*** Opening of Supplied material ***

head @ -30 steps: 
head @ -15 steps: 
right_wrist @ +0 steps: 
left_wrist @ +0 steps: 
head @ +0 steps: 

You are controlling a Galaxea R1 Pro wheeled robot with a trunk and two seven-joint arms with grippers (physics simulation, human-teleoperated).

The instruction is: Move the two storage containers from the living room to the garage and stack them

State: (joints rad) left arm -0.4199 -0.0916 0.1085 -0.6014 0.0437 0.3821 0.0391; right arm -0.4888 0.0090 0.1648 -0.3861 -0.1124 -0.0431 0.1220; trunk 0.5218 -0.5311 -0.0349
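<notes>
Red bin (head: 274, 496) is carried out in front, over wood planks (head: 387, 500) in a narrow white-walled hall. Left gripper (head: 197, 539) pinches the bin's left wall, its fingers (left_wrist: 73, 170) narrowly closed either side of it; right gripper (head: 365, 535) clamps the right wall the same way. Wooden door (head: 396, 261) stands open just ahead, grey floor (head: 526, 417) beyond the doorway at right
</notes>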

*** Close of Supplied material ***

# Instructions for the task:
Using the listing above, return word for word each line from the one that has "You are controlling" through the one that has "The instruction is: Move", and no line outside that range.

# Response to this task:
You are controlling a Galaxea R1 Pro wheeled robot with a trunk and two seven-joint arms with grippers (physics simulation, human-teleoperated).

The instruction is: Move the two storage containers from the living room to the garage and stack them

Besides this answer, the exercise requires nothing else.